◆ PROBLEM STATEMENT ◆
Find the word "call" in the data. Return every line where it appears.

◆ SUPPLIED INFORMATION ◆
== Segment start ==
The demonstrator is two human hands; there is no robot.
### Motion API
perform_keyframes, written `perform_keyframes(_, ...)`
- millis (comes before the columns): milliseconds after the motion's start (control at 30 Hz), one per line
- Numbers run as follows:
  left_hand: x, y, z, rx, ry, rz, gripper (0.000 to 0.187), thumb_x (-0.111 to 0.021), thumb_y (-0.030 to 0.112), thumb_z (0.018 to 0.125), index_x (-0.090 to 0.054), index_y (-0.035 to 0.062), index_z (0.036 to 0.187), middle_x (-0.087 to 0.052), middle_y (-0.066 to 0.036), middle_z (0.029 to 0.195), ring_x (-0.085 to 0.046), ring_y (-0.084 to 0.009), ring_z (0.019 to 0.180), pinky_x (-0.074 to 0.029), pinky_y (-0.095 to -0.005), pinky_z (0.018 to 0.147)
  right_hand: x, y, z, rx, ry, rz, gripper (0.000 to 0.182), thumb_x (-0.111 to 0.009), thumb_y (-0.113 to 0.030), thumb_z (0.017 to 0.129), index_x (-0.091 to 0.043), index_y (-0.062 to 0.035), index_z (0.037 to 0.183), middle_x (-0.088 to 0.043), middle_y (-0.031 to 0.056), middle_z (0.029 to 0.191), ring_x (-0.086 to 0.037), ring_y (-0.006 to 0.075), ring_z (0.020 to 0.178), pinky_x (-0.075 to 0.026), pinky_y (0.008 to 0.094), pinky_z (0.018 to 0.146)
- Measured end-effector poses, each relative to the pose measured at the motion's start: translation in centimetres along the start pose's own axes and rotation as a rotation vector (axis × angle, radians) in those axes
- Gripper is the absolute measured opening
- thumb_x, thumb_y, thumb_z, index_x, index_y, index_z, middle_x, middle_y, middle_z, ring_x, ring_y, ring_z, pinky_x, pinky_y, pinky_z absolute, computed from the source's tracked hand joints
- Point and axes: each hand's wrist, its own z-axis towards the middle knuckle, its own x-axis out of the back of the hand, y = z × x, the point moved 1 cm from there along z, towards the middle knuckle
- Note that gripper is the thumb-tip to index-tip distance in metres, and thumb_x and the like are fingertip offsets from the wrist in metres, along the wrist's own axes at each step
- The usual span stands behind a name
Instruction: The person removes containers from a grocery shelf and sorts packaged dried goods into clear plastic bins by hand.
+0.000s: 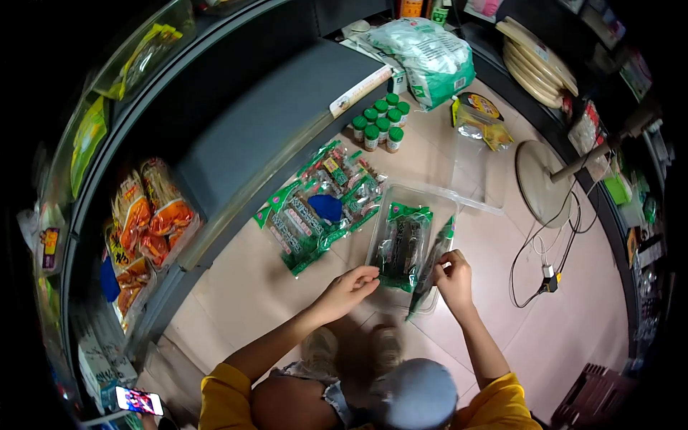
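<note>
Green packet [430,266] is pinched by right hand [454,278] at its 6 o'clock edge; left hand [349,289] half-open, holding nothing. Film judged light, floppy, slippery.

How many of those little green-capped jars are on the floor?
8 green-capped jars, clustered in two rows on the floor beside the grey shelf, below the white bag. More may be hidden.

Eight green-capped jars [380,120] and two hands [349,288] show.
</note>
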Motion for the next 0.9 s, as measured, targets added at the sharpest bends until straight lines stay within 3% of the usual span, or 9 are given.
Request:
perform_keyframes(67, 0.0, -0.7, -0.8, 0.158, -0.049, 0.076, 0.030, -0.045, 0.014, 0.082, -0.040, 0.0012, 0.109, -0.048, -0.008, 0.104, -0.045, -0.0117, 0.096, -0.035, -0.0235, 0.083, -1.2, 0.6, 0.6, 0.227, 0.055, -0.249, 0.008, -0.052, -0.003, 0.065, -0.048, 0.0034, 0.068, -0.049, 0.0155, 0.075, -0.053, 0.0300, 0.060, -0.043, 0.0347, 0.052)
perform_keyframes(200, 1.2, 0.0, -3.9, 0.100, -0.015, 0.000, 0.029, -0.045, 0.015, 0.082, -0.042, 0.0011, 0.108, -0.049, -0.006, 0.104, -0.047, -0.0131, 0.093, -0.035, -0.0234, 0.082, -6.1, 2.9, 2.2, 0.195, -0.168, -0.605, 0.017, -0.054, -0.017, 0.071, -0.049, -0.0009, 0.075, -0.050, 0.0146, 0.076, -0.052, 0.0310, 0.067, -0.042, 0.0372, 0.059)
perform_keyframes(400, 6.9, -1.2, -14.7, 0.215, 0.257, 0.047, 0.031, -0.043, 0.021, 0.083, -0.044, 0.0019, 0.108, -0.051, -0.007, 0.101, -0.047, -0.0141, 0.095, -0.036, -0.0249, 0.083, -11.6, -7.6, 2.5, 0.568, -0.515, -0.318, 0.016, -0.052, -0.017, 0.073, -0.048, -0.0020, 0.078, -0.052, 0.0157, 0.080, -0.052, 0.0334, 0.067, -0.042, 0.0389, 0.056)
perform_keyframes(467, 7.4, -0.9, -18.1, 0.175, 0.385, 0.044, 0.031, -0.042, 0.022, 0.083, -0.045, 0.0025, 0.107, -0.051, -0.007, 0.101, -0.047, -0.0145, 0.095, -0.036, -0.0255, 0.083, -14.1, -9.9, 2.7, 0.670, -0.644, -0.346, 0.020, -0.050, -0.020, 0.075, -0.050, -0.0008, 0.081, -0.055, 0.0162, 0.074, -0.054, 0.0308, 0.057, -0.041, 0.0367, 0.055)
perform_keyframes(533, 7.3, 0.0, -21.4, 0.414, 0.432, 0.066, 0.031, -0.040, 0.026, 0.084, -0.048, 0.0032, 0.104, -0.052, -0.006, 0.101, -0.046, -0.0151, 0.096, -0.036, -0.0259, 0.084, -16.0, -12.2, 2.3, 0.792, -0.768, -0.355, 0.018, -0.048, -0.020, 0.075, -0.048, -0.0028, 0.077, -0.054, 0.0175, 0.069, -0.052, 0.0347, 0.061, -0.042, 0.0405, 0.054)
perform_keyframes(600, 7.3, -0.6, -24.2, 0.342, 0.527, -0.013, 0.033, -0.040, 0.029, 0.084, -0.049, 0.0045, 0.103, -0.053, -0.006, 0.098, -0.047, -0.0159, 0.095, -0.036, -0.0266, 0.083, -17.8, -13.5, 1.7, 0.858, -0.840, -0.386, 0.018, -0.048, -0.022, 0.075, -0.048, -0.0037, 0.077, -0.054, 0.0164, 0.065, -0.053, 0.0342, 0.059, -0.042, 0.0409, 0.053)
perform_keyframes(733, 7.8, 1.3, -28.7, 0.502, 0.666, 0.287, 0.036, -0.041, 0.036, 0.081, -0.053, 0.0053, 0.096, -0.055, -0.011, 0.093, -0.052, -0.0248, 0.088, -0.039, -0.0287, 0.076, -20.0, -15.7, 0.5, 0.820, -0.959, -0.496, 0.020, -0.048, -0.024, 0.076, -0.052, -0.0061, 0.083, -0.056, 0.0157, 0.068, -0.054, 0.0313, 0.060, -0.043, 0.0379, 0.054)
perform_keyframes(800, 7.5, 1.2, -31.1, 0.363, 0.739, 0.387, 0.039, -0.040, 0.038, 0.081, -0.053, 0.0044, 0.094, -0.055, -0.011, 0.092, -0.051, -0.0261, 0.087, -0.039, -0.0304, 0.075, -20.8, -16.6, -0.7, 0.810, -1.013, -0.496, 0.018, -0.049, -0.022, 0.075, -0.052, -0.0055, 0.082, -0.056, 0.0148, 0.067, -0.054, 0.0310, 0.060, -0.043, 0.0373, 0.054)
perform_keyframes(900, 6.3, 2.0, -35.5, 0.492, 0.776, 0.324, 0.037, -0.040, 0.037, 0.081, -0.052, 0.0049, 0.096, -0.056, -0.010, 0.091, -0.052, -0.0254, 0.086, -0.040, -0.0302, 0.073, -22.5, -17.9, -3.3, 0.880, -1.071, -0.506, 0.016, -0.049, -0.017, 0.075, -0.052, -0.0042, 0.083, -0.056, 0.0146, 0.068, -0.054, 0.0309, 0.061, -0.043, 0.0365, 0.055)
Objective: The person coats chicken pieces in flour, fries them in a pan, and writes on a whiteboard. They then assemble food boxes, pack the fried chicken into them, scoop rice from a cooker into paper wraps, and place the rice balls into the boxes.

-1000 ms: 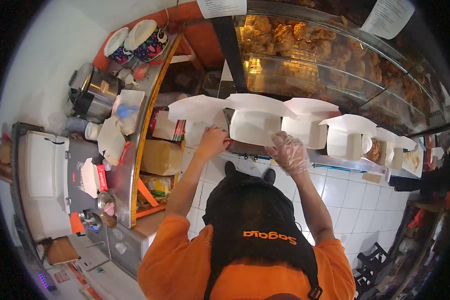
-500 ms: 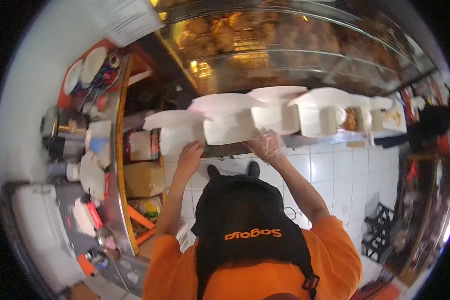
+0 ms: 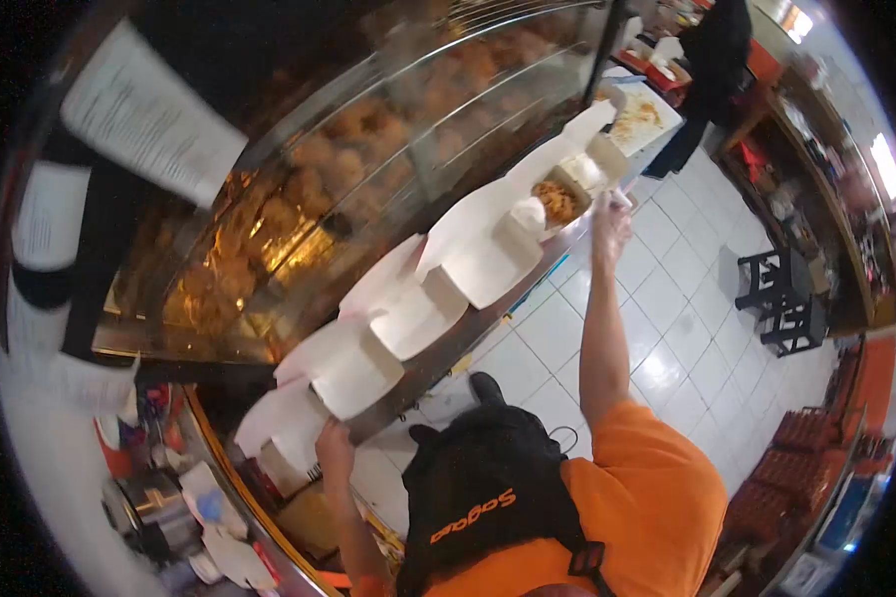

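Observation:
A row of open white takeaway boxes (image 3: 356, 378) stands side by side along a counter ledge, lids tipped back toward the glass. My left hand (image 3: 335, 451) is at the front edge of the end box (image 3: 294, 435), its fingers closed on the rim. Stretched out to the far right, my right hand (image 3: 612, 227) wears a clear plastic glove. It is beside the box holding brown fried pieces (image 3: 556, 202) and a white wrapped lump (image 3: 529, 214). Its fingertips are blurred, with something pale at them. The nearer boxes show bare insides.
Behind the boxes, a lit glass display case (image 3: 338, 169) holds fried pieces. A white tray (image 3: 657, 134) with crumbs sits at the ledge's far end, near a person in dark clothes (image 3: 712, 70). A black stool (image 3: 782, 298) stands on the tiled floor (image 3: 667, 333).
My view has turned to the right, so the row now slants. My right hand has left the middle boxes and reached to the far end. My left hand stays by the end box.

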Available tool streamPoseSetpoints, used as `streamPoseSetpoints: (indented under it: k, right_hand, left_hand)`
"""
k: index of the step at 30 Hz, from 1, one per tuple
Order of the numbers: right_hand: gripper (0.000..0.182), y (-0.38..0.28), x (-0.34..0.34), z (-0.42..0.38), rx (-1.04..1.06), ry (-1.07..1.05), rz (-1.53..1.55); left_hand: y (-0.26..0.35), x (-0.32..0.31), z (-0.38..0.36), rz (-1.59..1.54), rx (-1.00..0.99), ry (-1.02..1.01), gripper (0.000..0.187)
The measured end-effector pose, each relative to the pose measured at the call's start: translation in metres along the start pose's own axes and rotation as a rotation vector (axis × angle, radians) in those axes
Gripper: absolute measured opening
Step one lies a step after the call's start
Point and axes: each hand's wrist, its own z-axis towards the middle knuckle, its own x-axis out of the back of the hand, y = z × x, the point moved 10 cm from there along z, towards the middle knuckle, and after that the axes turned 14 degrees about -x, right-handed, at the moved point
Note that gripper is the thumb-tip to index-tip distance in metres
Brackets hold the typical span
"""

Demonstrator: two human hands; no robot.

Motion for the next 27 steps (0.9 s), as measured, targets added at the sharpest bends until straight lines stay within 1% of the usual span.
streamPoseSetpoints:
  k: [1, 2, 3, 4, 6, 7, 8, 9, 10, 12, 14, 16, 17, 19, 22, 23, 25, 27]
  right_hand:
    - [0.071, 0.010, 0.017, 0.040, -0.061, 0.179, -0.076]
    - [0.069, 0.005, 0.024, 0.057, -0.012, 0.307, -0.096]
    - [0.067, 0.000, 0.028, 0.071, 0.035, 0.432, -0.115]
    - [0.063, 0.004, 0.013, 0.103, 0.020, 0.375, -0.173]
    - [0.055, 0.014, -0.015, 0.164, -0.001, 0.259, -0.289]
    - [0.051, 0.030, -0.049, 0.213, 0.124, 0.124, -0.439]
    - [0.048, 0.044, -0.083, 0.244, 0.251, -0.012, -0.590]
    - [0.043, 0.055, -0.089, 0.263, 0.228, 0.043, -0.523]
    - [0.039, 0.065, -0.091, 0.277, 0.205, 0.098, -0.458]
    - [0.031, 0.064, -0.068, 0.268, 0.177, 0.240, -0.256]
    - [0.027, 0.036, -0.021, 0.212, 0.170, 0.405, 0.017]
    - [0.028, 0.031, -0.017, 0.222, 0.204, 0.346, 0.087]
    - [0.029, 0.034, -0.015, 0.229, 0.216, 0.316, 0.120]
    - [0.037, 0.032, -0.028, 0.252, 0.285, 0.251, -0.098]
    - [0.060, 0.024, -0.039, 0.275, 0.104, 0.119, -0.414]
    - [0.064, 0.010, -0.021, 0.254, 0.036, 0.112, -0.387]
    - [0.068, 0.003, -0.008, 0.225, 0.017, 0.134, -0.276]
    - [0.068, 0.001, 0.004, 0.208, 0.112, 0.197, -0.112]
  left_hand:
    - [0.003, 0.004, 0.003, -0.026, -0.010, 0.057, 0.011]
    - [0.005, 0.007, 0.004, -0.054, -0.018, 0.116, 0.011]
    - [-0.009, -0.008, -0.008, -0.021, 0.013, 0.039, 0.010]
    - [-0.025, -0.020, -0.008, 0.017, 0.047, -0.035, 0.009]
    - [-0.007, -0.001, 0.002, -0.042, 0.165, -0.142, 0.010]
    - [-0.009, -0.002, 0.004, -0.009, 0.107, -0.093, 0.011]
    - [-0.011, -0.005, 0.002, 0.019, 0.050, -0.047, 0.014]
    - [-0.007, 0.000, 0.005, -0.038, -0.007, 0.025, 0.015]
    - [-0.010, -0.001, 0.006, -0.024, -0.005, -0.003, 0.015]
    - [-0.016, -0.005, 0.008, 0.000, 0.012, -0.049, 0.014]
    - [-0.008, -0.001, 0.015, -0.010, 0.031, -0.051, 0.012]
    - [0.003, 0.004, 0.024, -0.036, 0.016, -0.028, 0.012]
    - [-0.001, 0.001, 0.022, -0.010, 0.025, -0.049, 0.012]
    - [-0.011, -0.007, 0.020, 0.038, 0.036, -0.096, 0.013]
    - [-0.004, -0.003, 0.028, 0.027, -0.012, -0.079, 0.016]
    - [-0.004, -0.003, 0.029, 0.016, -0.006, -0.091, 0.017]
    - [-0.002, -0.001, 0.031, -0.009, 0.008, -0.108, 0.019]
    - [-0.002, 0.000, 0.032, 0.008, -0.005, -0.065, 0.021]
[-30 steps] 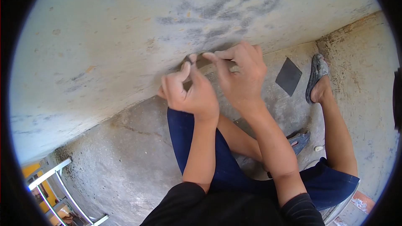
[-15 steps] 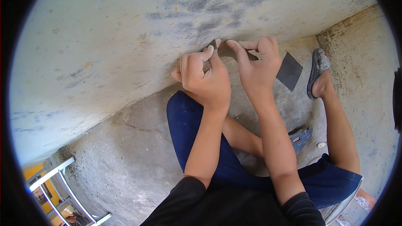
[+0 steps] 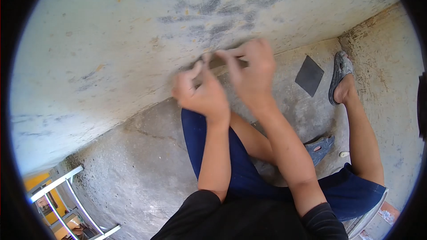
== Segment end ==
◆ COMPLETED TASK ◆
The measured end-effector pose, each relative to the pose measured at the call's start: translation in metres along the start pose's own axes and rotation as a rotation vector (axis × angle, radians) in those axes
Step one lies a step after the call's start

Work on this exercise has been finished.